1. A process for making graphene pellet (GP) with a three-dimensional structure comprising: forming a nickel pellet from nickel powder to function as a catalyst for graphene growth, exposing the nickel pellet to a hydrocarbon under conditions sufficient to grow graphene, and etching nickel from graphene with an acid resulting in a graphene pellet.

2. The process according to claim 1 further comprising pressing a nickel powder in a mold to form the pelletized nickel powder.

3. The process according to claim 1 further comprising sintering the nickel pellet prior to exposing the nickel pellet to a hydrocarbon.

4. The process of claim 1 wherein the nickel pellet is exposed to the hydrocarbon at a flow rate that corresponds to concentrations ranging from about 0.9 vol % to 2.1 vol %.

5. The process according to claim 1 wherein the graphene grown on the nickel pellet at a temperature of 1000° C. to about 1400° C. with CH4 as the hydrocarbon and then cooling the graphene coated nickel pellet to room temperature with a rate of above about 50° C./min.

6. The process according to claim 5 further comprising exposing the nickel pellet to H2 at a flow rate of 325 s.c.c.m. and Ar at a flow rate of 1000 s.c.c.m., and CH4 at a flow rates ranging between about 10 s.c.c.m. and about 30 s.c.c.m. while maintaining a temperature in a range between 1000° C. to about 1400° C.

7. The process according to claim 5 wherein the CH4 flow rate is selected from the group consisting of about 12 s.c.c.m., about 15 s.c.c.m., about 18 s.c.c.m., about 25 s.c.c.m. and about 28 s.c.c.m.

8. The process according to claim 5 wherein the CH4 flow rate corresponds to a concentration selected from the group consisting of about 0.9 vol %, about 1.1 vol %, about 1.3 vol %, about 1.9 vol % and about 2.1 vol %.

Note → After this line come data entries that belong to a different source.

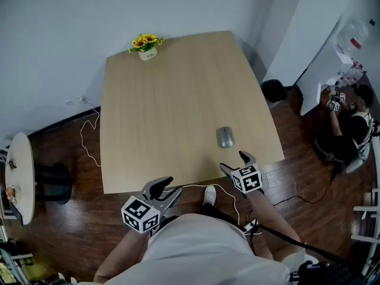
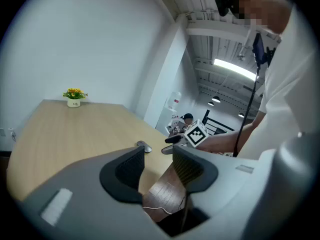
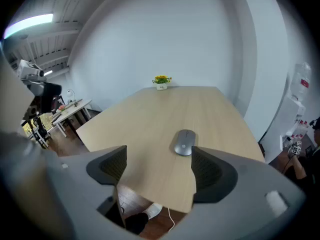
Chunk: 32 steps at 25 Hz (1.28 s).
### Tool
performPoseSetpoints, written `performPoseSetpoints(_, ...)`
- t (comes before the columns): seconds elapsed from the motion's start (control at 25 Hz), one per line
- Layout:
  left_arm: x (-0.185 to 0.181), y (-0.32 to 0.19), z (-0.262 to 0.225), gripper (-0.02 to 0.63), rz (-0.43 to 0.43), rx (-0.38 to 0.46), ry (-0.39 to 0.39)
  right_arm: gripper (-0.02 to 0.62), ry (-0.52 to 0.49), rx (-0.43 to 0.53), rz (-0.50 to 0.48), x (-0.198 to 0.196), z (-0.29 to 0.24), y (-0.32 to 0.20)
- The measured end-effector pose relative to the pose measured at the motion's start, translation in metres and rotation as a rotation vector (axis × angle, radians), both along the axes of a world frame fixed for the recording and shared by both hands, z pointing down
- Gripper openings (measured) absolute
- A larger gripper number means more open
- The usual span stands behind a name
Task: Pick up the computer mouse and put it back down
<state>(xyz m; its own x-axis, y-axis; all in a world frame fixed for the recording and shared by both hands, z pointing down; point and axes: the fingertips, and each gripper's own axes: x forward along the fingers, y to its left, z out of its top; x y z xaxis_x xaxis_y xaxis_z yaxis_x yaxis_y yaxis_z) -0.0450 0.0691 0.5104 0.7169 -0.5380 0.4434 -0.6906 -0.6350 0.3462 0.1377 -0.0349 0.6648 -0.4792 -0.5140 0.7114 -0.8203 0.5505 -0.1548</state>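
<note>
A grey computer mouse (image 1: 225, 137) lies on the light wooden table (image 1: 160, 100), near its front right edge. In the right gripper view the mouse (image 3: 184, 142) sits just beyond the right jaw. My right gripper (image 1: 236, 161) hovers at the table's front edge, a short way short of the mouse, open and empty (image 3: 157, 170). My left gripper (image 1: 168, 188) hangs below the front edge at the left, open with nothing between its jaws (image 2: 157, 168). From the left gripper view the mouse (image 2: 144, 147) is small and far off, with the right gripper's marker cube (image 2: 196, 134) beside it.
A small pot of yellow flowers (image 1: 146, 46) stands at the table's far edge. A white cable (image 1: 89, 136) trails over the dark wooden floor at the left. A round white side table (image 1: 19, 174) is at the far left. A person (image 1: 351, 123) crouches at the right.
</note>
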Motion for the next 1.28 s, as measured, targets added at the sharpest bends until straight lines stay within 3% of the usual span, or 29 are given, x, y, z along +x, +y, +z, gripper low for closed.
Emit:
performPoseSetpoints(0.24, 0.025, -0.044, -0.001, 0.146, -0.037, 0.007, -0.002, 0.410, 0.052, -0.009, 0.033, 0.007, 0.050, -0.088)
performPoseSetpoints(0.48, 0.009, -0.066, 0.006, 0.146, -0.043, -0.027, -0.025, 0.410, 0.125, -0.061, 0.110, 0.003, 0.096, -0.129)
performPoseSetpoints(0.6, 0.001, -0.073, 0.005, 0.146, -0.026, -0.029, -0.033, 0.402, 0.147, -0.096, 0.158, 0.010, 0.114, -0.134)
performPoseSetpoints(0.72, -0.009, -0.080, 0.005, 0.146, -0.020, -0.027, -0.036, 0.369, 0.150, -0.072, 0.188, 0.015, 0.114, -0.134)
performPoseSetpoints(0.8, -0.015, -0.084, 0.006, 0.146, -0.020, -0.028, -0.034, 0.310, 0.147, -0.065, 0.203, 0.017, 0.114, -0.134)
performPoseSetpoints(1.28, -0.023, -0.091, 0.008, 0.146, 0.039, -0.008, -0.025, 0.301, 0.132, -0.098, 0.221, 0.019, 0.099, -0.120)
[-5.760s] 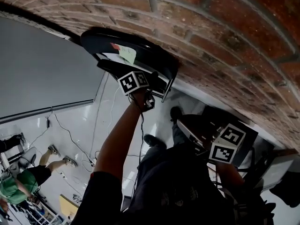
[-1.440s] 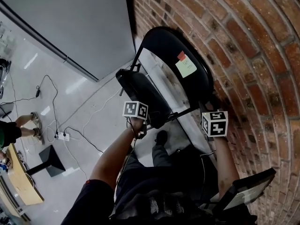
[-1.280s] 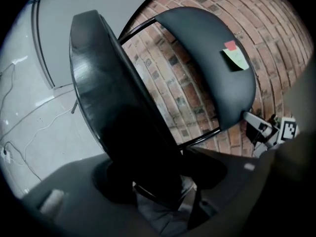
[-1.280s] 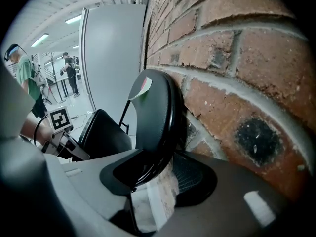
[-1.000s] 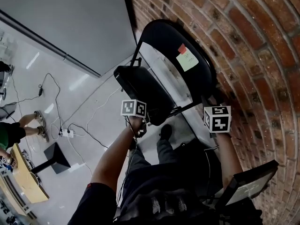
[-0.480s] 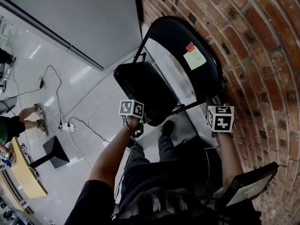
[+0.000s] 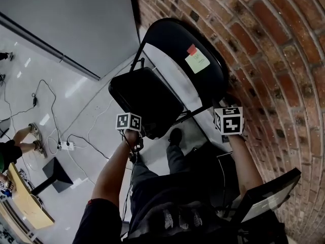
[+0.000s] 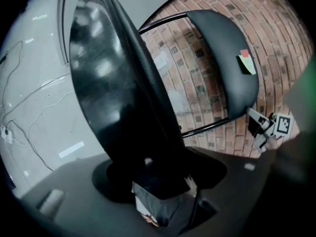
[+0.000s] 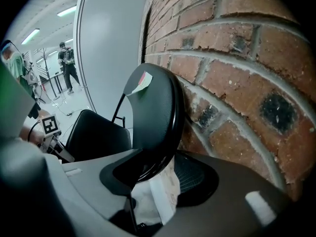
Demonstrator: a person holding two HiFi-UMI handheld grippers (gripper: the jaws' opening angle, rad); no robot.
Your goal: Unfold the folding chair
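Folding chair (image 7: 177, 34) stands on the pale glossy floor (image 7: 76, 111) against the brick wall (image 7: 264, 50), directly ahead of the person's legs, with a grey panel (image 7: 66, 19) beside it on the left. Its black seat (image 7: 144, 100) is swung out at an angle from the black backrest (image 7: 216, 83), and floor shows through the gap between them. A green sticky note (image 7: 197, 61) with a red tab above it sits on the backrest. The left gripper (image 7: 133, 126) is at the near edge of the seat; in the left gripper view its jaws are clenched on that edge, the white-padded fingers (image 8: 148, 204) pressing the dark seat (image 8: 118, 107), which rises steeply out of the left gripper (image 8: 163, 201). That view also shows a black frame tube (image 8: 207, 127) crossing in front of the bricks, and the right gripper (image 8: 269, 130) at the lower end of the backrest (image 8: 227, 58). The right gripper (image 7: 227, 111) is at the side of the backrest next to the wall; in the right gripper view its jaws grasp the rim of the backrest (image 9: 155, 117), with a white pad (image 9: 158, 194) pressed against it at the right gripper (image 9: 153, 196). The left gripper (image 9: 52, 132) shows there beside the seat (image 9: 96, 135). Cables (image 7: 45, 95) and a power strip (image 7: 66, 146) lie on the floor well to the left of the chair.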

9. The process according to claim 1 further comprising drying the graphene pellet in air after etching and obtaining a three-dimensional structure with reduced dimensions compared to the initial nickel pellet.

10. The process according to claim 1 wherein the graphene pellet is the form of a scaffold and further comprising forming a layer of MnO2 on the graphene scaffold to obtain a graphene pellet/MnO2 composite.

11. The process according to claim 10 wherein a layer of MnO2 is formed on the graphene pellet by electrochemical deposition of MnO2 on the graphene scaffold to form a graphene pellet/MnO2 composite.

12. The process according to claim 12 wherein the duration of electrochemical deposition ranges from about 5 minutes to about 40 minutes.

13. The process of claim 10 further comprising forming an electrode from the graphene pellet/MnO2 composite.

14. The process of claim 13 further comprising forming an energy storage device from the graphene pellet/MnO2 composite electrode.

15. The process of claim 1 further comprising wherein the graphene pellet is the form of a scaffold and further comprising forming a layer of polypyrrole on the graphene scaffold to obtain a graphene pellet/polypyrrole composite.

16. The process of claim 15 further comprising forming an electrode from the graphene pellet/polypyrrole composite.

17. The process of claim 15 further comprising forming an energy storage device from the graphene pellet/polypyrrole composite electrode.

18. The process of claim 1 further comprising applying a compression force to the graphene pellet to form a graphene paper.

19. The process of claim 18 wherein the compression force is applied in a range between 0.1 MPa and 1.1 MPa.

20. A graphene pellet formed according to the method of claim 1.

21. A graphene paper formed according to the method of claim 18.